**ASSIGNMENT**
Transcribe the listing in full, word for word; pictures do not belong in the copy.
###
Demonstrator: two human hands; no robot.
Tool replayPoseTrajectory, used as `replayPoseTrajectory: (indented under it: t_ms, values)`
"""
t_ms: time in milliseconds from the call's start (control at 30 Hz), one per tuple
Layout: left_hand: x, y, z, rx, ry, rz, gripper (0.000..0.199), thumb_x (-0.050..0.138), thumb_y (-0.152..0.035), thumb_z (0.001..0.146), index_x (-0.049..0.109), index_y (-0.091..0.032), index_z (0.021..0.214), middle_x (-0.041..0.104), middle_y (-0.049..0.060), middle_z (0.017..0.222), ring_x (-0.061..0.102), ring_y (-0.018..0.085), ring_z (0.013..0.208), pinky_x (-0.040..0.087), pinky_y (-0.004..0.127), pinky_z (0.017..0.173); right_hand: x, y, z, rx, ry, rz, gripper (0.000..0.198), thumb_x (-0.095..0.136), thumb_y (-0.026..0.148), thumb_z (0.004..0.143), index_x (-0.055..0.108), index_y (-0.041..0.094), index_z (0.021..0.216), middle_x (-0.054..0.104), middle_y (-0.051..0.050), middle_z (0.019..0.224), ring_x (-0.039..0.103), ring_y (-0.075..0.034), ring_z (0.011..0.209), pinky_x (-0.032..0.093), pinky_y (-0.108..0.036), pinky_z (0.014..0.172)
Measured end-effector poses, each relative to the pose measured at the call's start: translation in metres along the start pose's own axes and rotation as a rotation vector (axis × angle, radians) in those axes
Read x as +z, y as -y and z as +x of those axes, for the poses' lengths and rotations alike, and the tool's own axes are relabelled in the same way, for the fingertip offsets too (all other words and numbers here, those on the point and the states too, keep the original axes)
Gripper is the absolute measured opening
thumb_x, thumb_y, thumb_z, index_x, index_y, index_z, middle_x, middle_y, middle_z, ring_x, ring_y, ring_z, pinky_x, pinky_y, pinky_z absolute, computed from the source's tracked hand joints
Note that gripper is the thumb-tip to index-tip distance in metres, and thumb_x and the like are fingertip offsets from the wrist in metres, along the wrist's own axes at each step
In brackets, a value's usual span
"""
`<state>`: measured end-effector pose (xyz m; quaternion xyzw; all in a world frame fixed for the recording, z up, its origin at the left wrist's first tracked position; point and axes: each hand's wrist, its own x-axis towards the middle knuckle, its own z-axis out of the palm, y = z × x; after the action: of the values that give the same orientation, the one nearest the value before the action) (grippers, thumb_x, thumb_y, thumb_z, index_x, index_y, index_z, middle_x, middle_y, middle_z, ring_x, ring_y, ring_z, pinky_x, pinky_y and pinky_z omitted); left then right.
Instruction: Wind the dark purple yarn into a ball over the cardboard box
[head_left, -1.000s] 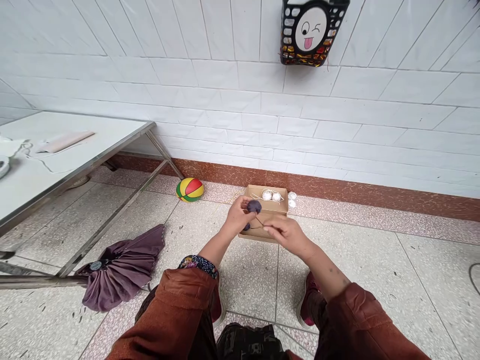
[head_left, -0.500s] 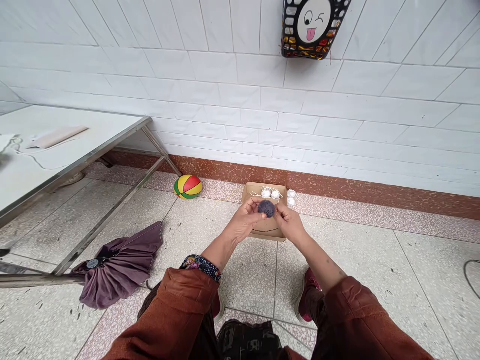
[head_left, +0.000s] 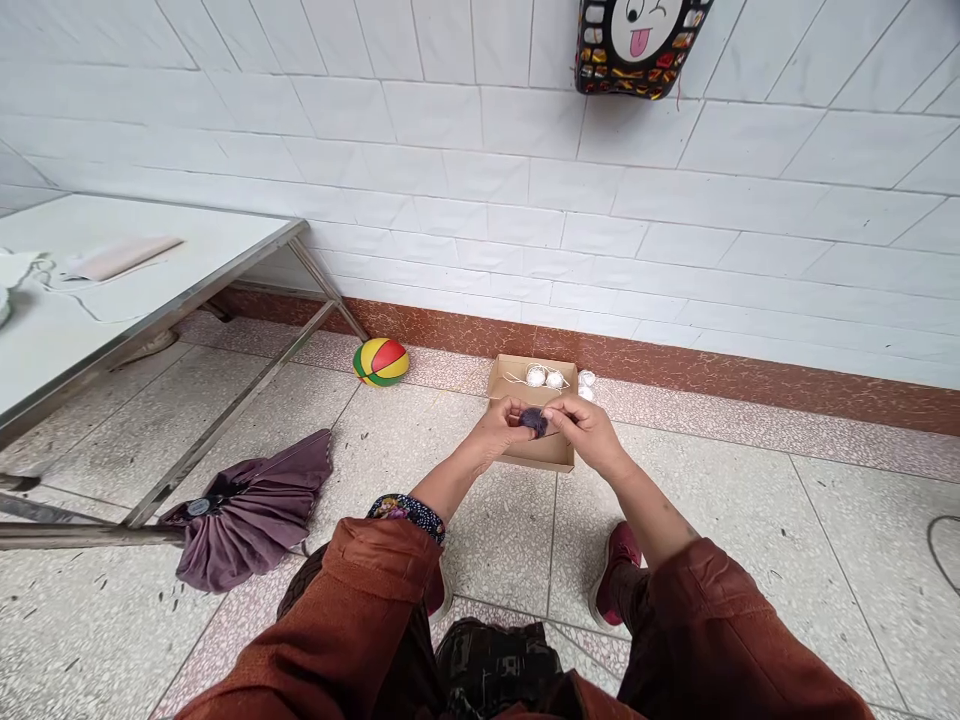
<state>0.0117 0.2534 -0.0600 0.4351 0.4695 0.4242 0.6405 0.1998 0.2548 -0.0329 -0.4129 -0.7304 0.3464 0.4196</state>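
Note:
A small dark grey-purple ball of yarn (head_left: 534, 422) is held in my left hand (head_left: 498, 426), thumb on the near side and fingers curled behind. Close against its right side, my right hand (head_left: 590, 430) is closed in a pinch, apparently on the yarn's strand; the strand is too thin to make out clearly. Both hands are over an open cardboard box (head_left: 534, 457) on the floor. At the back of that box lie two white yarn balls (head_left: 544, 377) with loose ends. More white balls (head_left: 586, 385) sit just outside its right edge.
A striped yellow, red and green ball (head_left: 381, 362) rests by the wall. To the left stands a metal-framed white table (head_left: 225, 240), with a folded purple umbrella-like cloth (head_left: 251, 515) near its leg. A black basket (head_left: 637, 60) hangs on the tiled wall (head_left: 450, 150).
My right hand has shifted from the ball's right side to its upper right, now covering part of it. The ball has turned slightly in my left hand. The whole view has tilted a little.

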Motion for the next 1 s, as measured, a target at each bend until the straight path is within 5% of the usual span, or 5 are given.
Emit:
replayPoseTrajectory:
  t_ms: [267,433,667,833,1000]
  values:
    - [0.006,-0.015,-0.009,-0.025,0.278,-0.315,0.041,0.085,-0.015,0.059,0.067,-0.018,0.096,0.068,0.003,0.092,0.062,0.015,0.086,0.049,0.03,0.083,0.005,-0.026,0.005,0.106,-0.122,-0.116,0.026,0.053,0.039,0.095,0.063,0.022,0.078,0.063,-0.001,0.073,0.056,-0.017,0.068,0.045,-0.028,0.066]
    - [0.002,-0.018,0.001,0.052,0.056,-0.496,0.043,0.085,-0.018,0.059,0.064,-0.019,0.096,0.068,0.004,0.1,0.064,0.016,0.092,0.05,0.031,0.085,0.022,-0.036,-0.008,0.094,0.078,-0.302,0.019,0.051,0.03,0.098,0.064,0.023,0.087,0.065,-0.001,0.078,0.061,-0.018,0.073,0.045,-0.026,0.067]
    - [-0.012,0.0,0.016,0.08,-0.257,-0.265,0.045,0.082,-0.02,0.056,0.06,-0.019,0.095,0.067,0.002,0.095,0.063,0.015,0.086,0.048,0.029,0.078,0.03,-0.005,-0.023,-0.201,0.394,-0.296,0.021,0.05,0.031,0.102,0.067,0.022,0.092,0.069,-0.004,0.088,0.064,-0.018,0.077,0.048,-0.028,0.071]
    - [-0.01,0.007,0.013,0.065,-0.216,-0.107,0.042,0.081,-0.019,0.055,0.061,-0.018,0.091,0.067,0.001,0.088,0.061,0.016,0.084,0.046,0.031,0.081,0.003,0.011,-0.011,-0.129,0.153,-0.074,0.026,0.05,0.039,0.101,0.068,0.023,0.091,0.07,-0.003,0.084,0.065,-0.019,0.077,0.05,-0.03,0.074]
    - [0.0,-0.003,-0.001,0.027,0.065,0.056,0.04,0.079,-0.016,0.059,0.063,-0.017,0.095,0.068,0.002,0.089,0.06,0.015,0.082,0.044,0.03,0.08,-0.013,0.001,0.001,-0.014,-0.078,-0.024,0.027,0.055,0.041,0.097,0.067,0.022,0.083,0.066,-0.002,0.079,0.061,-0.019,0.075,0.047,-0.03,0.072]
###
**RESULT OF THIS TASK**
Demonstrator: two human hands; no robot.
Tool replayPoseTrajectory, used as `replayPoseTrajectory: (indented under it: t_ms, values)`
"""
t_ms: time in milliseconds from the call's start (control at 30 Hz), one per tuple
Layout: left_hand: x, y, z, rx, ry, rz, gripper (0.000..0.199), thumb_x (-0.050..0.138), thumb_y (-0.152..0.035), thumb_z (0.001..0.146), index_x (-0.049..0.109), index_y (-0.091..0.032), index_z (0.021..0.214), middle_x (-0.041..0.104), middle_y (-0.049..0.060), middle_z (0.017..0.222), ring_x (-0.061..0.102), ring_y (-0.018..0.085), ring_z (0.013..0.208), pinky_x (-0.040..0.087), pinky_y (-0.004..0.127), pinky_z (0.017..0.173); right_hand: x, y, z, rx, ry, rz, gripper (0.000..0.198), thumb_x (-0.095..0.136), thumb_y (-0.026..0.148), thumb_z (0.004..0.143), index_x (-0.055..0.108), index_y (-0.041..0.094), index_z (0.021..0.216), middle_x (-0.054..0.104), middle_y (-0.051..0.050), middle_z (0.019..0.224), ring_x (-0.039..0.103), ring_y (-0.075..0.034), ring_z (0.011..0.209), pinky_x (-0.032..0.093), pinky_y (-0.108..0.036), pinky_z (0.014..0.172)
Measured end-effector poses, each relative to the pose measured at the call's start: translation in metres along the start pose's own axes and rotation as a rotation vector (axis × angle, radians) in those axes
Read x as +z, y as -y and z as +x of those axes, for the poses' lengths and rotations alike, and the tool's own axes are relabelled in the same way, for the fingertip offsets too (all other words and numbers here, those on the point and the states too, keep the original axes)
Gripper is the absolute measured opening
thumb_x, thumb_y, thumb_z, index_x, index_y, index_z, middle_x, middle_y, middle_z, ring_x, ring_y, ring_z, pinky_x, pinky_y, pinky_z absolute, computed from the source's tracked hand joints
Note that gripper is the thumb-tip to index-tip distance in metres, and thumb_x and the like are fingertip offsets from the wrist in metres, along the wrist's own axes at each step
In brackets, a value's usual span
"""
`<state>`: measured end-effector pose (xyz m; quaternion xyzw; all in a world frame fixed for the recording, z up, its origin at the left wrist's first tracked position; point and axes: each hand's wrist, its own x-axis towards the middle knuckle, its own z-axis out of the palm, y = z × x; after the action: of the values that give the same orientation, the one nearest the value before the action) (grippers, thumb_x, thumb_y, thumb_z, index_x, index_y, index_z, middle_x, middle_y, middle_z, ring_x, ring_y, ring_z, pinky_x, pinky_y and pinky_z omitted); left then right.
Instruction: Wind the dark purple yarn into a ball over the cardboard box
[head_left, -1.000s] 
[head_left, -0.500s] 
[head_left, +0.000s] 
<state>0.0117 0.2534 -0.0600 0.4351 0.4695 0.4242 0.6405 0.1998 0.2548 -0.0329 -0.4129 -0.7304 0.3464 0.4196</state>
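Note:
A small dark grey-purple ball of yarn (head_left: 534, 422) is held in my left hand (head_left: 498, 426), thumb on the near side and fingers curled behind. Close against its right side, my right hand (head_left: 590, 430) is closed in a pinch, apparently on the yarn's strand; the strand is too thin to make out clearly. Both hands are over an open cardboard box (head_left: 534, 457) on the floor. At the back of that box lie two white yarn balls (head_left: 544, 377) with loose ends. More white balls (head_left: 586, 385) sit just outside its right edge.
A striped yellow, red and green ball (head_left: 381, 362) rests by the wall. To the left stands a metal-framed white table (head_left: 225, 240), with a folded purple umbrella-like cloth (head_left: 251, 515) near its leg. A black basket (head_left: 637, 60) hangs on the tiled wall (head_left: 450, 150).
My right hand has shifted from the ball's right side to its upper right, now covering part of it. The ball has turned slightly in my left hand. The whole view has tilted a little.
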
Motion for the next 1 s, as measured, a target at each bend until the straight path is within 5% of the usual span, or 5 are given.
Emit:
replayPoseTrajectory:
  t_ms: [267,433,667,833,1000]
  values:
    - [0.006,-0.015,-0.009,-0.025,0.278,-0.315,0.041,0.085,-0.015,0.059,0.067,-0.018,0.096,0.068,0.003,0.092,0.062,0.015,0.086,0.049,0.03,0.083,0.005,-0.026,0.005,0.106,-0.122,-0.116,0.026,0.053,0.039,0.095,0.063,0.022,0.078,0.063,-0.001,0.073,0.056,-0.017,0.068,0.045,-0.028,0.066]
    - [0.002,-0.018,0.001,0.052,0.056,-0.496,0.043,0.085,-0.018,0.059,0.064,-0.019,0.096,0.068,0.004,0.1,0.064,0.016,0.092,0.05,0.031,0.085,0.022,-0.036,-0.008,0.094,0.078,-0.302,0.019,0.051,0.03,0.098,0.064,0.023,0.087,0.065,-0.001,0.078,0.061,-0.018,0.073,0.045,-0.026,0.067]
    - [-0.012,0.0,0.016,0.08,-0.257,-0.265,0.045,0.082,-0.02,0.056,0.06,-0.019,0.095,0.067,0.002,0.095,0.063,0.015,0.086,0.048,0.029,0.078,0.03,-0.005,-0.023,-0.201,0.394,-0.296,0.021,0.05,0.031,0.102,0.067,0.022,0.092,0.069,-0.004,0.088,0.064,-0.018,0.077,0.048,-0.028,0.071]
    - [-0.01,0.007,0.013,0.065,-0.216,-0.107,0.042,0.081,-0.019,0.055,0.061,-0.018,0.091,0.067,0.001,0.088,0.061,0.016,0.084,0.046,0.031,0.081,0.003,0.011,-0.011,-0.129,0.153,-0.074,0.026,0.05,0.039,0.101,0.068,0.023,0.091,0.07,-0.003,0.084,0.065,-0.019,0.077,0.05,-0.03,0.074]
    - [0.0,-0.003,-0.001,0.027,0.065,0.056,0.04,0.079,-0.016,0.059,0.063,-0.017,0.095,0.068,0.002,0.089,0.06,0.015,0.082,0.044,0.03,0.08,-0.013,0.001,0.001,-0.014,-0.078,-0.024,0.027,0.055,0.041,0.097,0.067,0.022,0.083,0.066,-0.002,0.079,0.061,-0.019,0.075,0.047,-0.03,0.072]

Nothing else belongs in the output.